SAN FRANCISCO (GenomeWeb) – Researchers from Virginia Tech have devised a low-input, high-throughput method for ChIP-seq that makes use of microfluidic technology in order to enable epigenomic profiling of clinical samples, where material is limited.
In a study published this week in Science Advances, the researchers demonstrated that the technique produced results that are comparable to standard ChIP-seq, using 100 cells or less. In addition, they applied it to cells from mouse brain, showing that it could identify epigenomic differences in cells from distinct brain regions. The study builds on previous work the group published in 2015 in Nature Methods, which also used microfluidics to for low-input ChIP-seq.
Chang Lu, senior author of the studies and a professor of chemical engineering at Virginia Tech, said the team is now working on applying the method to clinical samples, with a particular focus on brain cancer samples. He added that although he does not have specific plans to commercialize the method, it is something the university is considering. The university filed a patent related to the previous microfluidic-based method.
The main advance the researchers made from the 2015 version of the method is that they no longer rely on antibody-coated magnetic beads, which made it difficult to scale up the process and multiplex. Instead, the method involves functionalizing the channel surfaces of a microfluidic device by coating them with antibodies. The antibodies are held in place by DNA oligo linkers. Then the chromatin immunoprecipitation reaction can take place within the microfluidic device, and afterwards, the DNA can be sequenced.
In the recent study, the researchers focused on analyzing neuronal and glial cells from the mouse brain and demonstrated that they could run up to eight assays per microfluidic chip. In addition, they showed that the method, dubbed SurfaceChIP-seq, produced good results for three different histone modifications.
Andrew Adey, an assistant professor at Oregon Health and Sciences University who was not affiliated with the research but works on single-cell sequencing methods, said that the technique was interesting and definitely helped to move the field forward. "There's been a push to decrease the input for ChIP-seq for a very long time," he said, with limited success.

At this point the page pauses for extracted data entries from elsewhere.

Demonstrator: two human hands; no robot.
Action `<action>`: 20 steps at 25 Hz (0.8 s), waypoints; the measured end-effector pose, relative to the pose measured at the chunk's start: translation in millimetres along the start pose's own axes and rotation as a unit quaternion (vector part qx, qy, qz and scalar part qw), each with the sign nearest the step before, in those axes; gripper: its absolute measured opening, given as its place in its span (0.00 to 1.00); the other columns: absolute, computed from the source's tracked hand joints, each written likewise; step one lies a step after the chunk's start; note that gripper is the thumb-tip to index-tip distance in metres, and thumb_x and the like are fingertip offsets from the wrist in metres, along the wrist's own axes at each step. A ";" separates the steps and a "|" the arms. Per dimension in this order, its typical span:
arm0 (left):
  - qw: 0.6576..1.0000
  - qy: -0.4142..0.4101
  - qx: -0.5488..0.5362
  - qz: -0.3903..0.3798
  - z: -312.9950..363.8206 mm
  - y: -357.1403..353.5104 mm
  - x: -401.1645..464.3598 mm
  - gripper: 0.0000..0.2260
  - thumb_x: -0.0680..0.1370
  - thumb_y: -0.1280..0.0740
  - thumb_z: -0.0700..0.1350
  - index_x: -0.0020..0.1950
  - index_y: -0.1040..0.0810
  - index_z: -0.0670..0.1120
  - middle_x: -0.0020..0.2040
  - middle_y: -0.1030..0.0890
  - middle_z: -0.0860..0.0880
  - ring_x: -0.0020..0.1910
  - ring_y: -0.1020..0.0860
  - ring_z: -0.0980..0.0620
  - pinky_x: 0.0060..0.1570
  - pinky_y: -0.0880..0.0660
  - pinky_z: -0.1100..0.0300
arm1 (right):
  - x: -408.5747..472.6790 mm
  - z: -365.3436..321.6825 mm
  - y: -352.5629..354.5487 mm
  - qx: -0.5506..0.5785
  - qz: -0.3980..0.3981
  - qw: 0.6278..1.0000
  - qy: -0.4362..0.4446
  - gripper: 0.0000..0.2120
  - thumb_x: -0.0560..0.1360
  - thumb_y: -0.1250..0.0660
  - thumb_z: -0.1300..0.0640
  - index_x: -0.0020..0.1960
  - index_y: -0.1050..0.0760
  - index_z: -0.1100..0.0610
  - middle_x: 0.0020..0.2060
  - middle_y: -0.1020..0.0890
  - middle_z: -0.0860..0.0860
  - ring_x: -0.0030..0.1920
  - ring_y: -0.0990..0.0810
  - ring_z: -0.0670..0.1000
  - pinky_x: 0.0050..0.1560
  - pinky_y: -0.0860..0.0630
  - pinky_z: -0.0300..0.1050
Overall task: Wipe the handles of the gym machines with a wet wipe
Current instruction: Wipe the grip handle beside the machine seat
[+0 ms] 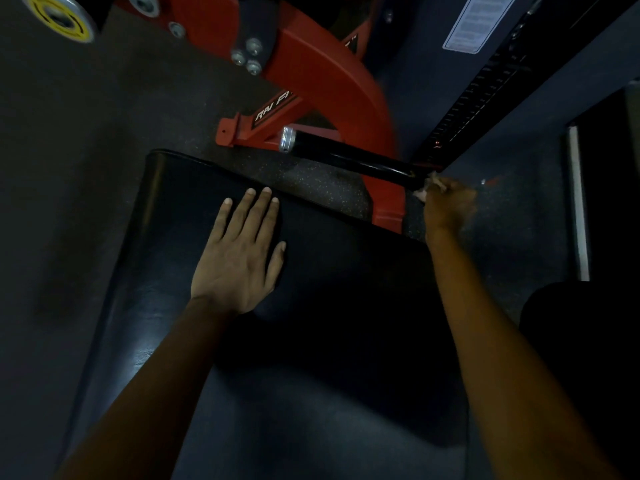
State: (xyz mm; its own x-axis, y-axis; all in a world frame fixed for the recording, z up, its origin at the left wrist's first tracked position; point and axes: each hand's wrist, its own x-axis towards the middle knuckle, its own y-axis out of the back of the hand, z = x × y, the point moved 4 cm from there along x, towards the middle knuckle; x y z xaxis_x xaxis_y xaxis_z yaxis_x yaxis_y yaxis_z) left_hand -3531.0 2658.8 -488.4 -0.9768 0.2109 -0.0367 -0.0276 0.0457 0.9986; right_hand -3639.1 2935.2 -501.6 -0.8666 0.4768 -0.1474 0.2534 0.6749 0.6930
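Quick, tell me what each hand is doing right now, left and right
Left hand: open, flat on the black seat pad, holding nothing.
Right hand: curled round a wet wipe, at the inner end of the black handle.

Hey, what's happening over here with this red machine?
A person is cleaning gym equipment. Their right hand holds a scrunched wet wipe against the near end of a black handle on the red machine. The handle's chrome-capped far end is uncovered. Their left hand lies flat, fingers straight, on the black padded seat, apparently for support.
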 end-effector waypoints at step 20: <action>1.000 0.000 -0.005 0.000 -0.2 1.1 0.6 0.27 0.81 0.50 0.53 0.76 0.41 0.39 0.76 0.41 0.41 0.76 0.44 0.44 0.75 0.49 0.46 | -32.7 -147.0 -102.7 -0.073 -0.148 0.929 0.332 0.10 0.75 0.37 0.65 0.54 0.21 0.60 0.51 0.21 0.56 0.51 0.24 0.51 0.49 0.24 0.43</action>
State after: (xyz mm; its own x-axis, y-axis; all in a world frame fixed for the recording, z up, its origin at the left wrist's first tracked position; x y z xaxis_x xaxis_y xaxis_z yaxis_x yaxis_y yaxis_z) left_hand -3531.7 2658.8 -487.3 -0.9769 0.2104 -0.0373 -0.0305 0.0356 0.9989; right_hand -3700.1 2767.5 -464.3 -0.9754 -0.2023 0.0876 -0.0566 0.6139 0.7873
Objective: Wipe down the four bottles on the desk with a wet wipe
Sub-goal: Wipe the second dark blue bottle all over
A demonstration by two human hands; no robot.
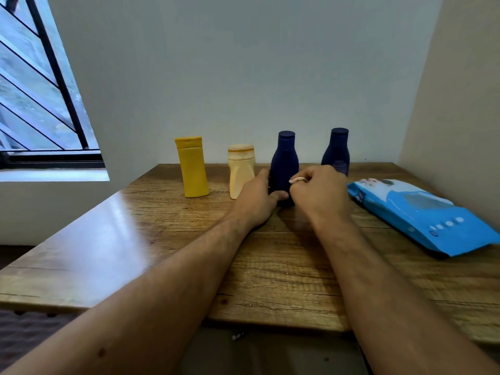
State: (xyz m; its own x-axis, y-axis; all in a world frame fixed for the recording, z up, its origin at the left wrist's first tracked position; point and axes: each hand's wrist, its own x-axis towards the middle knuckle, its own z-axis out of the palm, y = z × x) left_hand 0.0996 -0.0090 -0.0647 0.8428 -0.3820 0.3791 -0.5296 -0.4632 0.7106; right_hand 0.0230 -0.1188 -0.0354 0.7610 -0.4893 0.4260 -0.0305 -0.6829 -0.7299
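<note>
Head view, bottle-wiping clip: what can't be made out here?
- Lower body of the near navy bottle: hidden by the left hand and right hand.
- Wet wipe: only a sliver shows; the right hand's fingers cover the rest.
- Far navy bottle label: too small to read.
- Wipes pack: print blurred.
</note>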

For instance, researchers from Harvard University and the Broad Institute modified their Drop-seq protocol to do single-cell ChIP-seq. While that technique does get down to the single-cell level, it does not result in many reads per cell — between 500 and 10,000. The SurfaceChIP-seq method, by contrast, generated 3 million and 13 million reads for 30 and 100 cells, respectively.
In the recent study, the researchers first tested the protocol on a cell line, using inputs of 30 cells and 100 cells, and looked at the histone markers H3K4me3 and H3K27me3.
Lu noted that the 30-cell input was sufficient to generate high-quality data when looking at H3K4me3, but because the signal for the H3K27me3 histone mark is not as strong, an input of 100 cells produced better results.
Next, they created microfluidic devices with four and eight channels and demonstrated that they could use the channels to either run different samples or to functionalize them with different antibodies to analyze different histone marks for the same sample.
Adey said that the ability to multiplex to analyze multiple features was an advantage of the method. With standard ChIP-seq, he said, the large input requirement is compounded for researchers who want to analyze multiple histone modifications.
Finally, the researchers used the method to analyze three different histone marks of neuronal and glial cells from the prefrontal cortex and the cerebellum of a mouse brain. They found that the cell types had different histone mark profiles depending on the brain region they were isolated from. Also, when they compared the results to RNA-seq data, they found that genes differentially expressed between cell types often involved different histone marking in the promoter regions.
Lu said that the team plans to apply the method to different sample types and has a particular interest in the "epigenomic dynamics involved in things like cancer development."
In addition, he said, the researchers plan to continue to improve the method. Adey noted that although the protocol was relatively straightforward, it would be limited to the few labs that have microfluidics capabilities. "In order to get to the masses, it would have to be commercialized," he said, adding that the platform is very amenable to that.
Lu said that the lab wants to improve the method to make it both easier to use and to decrease the input requirements even further, with an eye toward eventually enabling single-cell analysis. Right now, he said, the sweet spot is 30 cells. That yields 3 million reads, "which is high-quality data that's comparable to bulk data," Lu said. "I think our application has the potential to go down to single cell, and that's one aspect we're continuing to work on," he said.